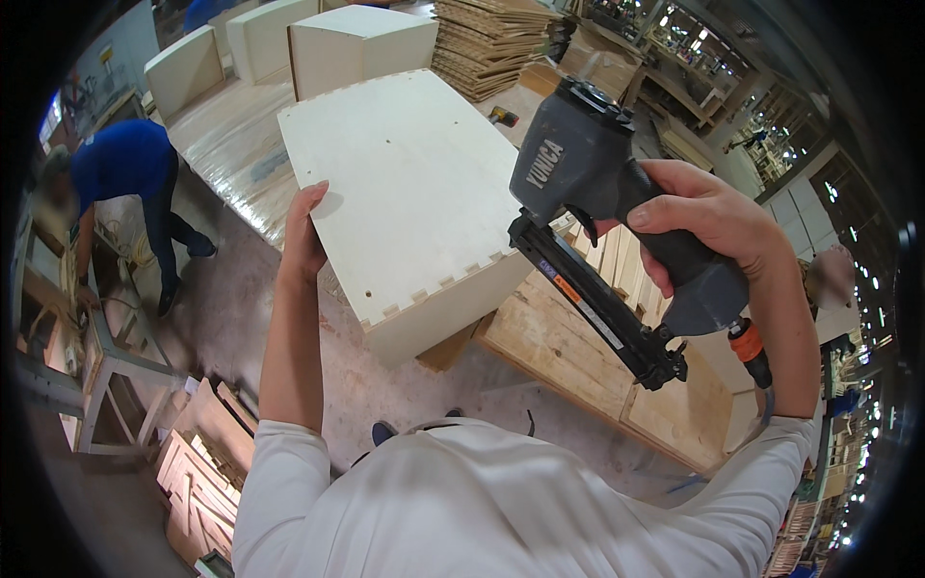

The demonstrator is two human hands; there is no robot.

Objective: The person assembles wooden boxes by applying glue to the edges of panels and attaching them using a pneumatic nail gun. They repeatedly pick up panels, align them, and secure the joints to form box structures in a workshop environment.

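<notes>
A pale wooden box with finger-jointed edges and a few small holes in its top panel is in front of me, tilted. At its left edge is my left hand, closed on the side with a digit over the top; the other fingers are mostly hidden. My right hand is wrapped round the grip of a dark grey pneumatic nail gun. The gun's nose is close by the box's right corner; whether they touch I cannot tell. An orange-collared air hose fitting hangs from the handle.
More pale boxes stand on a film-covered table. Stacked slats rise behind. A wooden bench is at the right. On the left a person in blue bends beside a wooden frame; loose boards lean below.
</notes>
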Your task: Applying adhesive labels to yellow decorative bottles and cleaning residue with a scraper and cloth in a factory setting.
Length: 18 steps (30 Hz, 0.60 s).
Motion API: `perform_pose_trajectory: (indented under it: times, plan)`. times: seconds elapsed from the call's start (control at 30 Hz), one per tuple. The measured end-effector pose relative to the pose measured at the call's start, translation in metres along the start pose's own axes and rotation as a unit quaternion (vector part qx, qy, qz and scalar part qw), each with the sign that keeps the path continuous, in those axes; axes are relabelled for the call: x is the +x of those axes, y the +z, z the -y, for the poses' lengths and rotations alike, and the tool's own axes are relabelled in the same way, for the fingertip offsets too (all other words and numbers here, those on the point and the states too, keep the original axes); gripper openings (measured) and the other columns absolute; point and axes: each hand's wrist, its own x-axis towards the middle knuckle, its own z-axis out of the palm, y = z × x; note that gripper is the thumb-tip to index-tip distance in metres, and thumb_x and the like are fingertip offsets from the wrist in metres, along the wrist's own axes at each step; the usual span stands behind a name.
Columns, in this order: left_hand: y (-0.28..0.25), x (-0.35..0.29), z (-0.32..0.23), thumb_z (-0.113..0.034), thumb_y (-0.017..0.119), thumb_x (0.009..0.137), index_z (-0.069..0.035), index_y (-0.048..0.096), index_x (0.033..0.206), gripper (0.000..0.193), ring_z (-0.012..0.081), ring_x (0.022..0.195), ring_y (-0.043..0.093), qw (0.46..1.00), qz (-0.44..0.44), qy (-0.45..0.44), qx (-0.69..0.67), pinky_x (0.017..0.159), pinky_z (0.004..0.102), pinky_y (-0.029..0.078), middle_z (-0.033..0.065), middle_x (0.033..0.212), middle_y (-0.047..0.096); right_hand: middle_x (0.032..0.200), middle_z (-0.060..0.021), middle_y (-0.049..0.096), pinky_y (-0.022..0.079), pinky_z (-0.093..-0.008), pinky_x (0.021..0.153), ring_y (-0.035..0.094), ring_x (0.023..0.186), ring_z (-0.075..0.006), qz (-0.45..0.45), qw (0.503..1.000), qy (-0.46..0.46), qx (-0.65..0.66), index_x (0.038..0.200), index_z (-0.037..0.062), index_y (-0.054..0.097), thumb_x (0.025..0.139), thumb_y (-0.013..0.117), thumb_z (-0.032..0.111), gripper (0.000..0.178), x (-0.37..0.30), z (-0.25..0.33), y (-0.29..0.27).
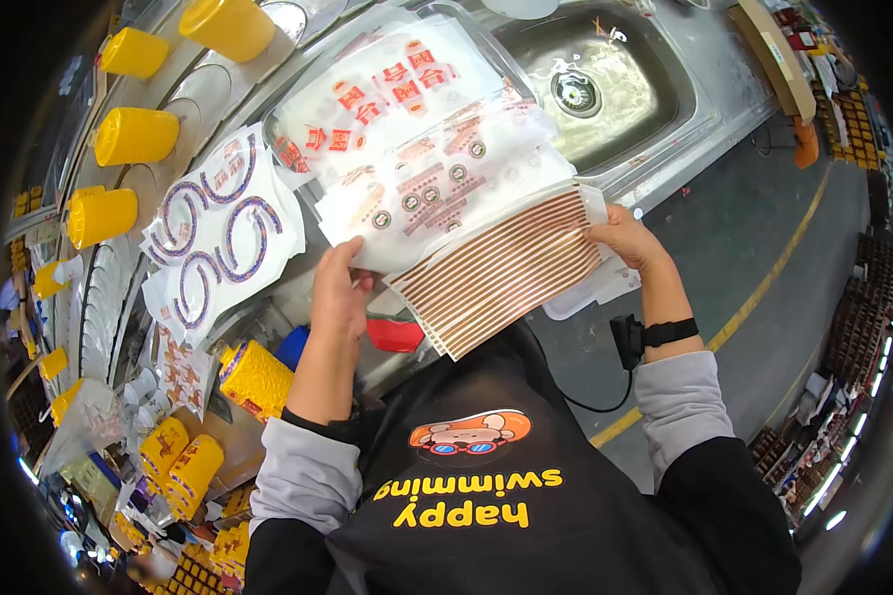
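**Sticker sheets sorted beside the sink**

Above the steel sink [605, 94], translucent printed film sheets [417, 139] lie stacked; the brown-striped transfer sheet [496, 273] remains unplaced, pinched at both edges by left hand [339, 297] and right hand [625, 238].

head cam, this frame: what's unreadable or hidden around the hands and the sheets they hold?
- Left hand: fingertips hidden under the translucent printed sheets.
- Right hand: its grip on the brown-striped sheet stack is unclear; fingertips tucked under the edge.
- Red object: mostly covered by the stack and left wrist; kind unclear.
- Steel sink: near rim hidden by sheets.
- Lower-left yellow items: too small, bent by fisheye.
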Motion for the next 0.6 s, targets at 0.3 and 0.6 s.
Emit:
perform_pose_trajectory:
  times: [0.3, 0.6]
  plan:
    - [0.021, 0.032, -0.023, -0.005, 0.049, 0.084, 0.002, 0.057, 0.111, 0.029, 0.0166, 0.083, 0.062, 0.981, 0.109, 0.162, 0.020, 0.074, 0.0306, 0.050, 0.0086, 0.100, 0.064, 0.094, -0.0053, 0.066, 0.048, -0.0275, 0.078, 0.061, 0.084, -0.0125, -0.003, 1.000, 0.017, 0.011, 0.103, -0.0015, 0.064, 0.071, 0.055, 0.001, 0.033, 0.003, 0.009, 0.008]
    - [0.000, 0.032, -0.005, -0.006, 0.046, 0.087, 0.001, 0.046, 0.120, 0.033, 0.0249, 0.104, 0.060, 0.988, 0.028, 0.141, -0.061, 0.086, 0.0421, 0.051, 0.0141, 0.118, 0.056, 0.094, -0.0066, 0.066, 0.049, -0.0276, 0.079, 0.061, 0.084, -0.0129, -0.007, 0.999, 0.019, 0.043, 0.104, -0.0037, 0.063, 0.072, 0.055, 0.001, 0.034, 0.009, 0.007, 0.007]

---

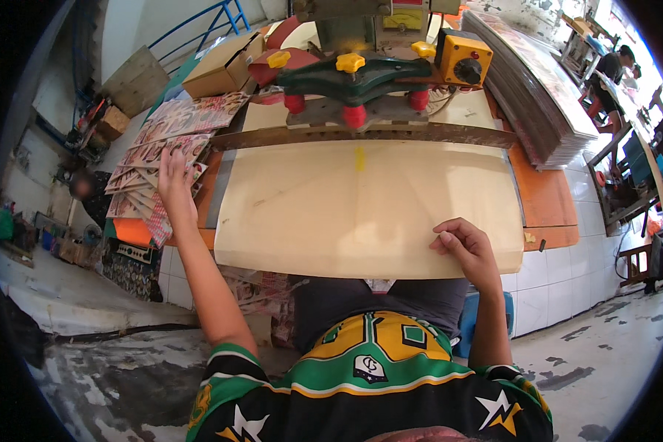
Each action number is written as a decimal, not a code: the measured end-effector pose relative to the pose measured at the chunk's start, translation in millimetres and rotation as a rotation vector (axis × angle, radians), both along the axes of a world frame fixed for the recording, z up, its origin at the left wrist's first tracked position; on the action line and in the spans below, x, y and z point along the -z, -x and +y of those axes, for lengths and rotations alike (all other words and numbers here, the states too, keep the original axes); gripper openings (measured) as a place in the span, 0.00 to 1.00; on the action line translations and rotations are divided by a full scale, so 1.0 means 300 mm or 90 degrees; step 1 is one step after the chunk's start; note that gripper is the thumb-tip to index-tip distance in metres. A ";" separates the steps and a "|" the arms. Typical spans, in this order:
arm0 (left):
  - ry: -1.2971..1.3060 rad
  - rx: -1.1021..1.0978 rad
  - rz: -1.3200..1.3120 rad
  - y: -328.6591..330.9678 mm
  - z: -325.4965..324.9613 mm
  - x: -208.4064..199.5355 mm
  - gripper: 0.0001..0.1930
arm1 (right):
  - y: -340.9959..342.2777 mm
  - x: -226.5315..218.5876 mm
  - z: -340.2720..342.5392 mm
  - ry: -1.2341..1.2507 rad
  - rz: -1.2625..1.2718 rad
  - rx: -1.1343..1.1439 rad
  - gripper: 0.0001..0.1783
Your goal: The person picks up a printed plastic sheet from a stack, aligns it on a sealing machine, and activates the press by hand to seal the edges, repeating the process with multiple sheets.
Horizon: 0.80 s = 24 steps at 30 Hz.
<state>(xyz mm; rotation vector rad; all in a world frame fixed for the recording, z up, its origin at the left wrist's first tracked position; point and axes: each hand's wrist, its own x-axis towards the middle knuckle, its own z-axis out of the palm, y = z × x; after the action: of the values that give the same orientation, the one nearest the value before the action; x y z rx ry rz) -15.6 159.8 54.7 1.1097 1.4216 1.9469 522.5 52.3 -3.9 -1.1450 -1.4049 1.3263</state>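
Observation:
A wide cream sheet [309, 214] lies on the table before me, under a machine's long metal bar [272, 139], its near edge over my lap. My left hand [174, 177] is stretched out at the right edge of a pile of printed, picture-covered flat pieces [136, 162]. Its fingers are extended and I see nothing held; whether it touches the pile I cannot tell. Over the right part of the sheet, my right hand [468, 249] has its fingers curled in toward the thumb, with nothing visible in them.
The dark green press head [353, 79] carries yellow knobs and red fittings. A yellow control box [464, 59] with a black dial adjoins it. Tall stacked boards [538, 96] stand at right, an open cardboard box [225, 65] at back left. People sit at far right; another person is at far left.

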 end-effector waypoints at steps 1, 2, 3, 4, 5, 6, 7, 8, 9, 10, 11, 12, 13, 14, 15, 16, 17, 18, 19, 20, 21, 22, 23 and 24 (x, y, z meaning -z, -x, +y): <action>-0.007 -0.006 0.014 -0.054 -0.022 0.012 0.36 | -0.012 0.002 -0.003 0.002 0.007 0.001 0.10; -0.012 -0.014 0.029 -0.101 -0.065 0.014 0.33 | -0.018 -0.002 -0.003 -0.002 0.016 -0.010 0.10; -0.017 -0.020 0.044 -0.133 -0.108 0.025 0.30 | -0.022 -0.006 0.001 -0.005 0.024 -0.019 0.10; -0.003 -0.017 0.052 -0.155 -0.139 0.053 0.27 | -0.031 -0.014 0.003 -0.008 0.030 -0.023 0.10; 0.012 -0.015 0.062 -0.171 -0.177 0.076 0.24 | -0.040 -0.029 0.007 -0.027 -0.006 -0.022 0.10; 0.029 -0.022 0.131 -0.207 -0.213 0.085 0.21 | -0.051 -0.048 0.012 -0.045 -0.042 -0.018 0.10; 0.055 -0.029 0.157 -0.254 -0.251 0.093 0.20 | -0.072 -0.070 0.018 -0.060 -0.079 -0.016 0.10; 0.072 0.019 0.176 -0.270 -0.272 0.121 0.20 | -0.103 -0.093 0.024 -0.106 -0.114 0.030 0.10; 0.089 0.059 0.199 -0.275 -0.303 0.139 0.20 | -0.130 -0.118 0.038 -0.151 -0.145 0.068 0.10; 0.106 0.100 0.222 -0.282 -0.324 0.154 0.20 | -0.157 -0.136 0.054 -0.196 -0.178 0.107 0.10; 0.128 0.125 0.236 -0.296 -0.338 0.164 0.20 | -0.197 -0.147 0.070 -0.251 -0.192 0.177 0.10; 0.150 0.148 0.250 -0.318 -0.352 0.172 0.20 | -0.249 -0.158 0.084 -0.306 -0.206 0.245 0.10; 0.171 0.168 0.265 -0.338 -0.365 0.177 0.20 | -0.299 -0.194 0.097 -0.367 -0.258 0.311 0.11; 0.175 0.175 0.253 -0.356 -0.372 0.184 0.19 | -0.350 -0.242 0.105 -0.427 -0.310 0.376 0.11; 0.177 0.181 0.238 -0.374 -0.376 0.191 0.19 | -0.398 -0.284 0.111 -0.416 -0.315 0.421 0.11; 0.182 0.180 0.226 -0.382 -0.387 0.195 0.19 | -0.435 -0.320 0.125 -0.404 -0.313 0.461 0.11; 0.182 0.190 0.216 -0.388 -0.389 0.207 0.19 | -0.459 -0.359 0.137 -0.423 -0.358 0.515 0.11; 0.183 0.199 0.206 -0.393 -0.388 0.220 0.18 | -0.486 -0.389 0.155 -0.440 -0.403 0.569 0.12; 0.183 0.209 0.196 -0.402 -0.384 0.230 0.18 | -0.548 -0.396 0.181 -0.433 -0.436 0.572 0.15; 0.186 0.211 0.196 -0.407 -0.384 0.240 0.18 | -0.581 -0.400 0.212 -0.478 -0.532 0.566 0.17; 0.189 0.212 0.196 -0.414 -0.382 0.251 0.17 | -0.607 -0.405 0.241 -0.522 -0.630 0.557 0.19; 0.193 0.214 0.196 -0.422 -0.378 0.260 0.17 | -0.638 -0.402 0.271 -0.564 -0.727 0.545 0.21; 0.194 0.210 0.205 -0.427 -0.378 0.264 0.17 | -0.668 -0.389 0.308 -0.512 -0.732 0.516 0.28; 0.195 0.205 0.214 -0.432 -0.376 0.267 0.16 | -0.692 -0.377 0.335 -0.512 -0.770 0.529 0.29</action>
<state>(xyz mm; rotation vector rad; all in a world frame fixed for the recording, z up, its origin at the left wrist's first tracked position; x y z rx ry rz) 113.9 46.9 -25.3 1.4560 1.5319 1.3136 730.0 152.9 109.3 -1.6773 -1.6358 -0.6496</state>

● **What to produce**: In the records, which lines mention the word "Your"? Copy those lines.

● **Output of the exercise**:
Your task: Applying adhesive labels to yellow decorative bottles and cleaning residue with a scraper and cloth in a factory setting.
Your goal: The person picks up a printed plastic sheet from a stack, aligns it on a sealing machine, and activates the press by hand to seal the edges, repeating the process with multiple sheets.

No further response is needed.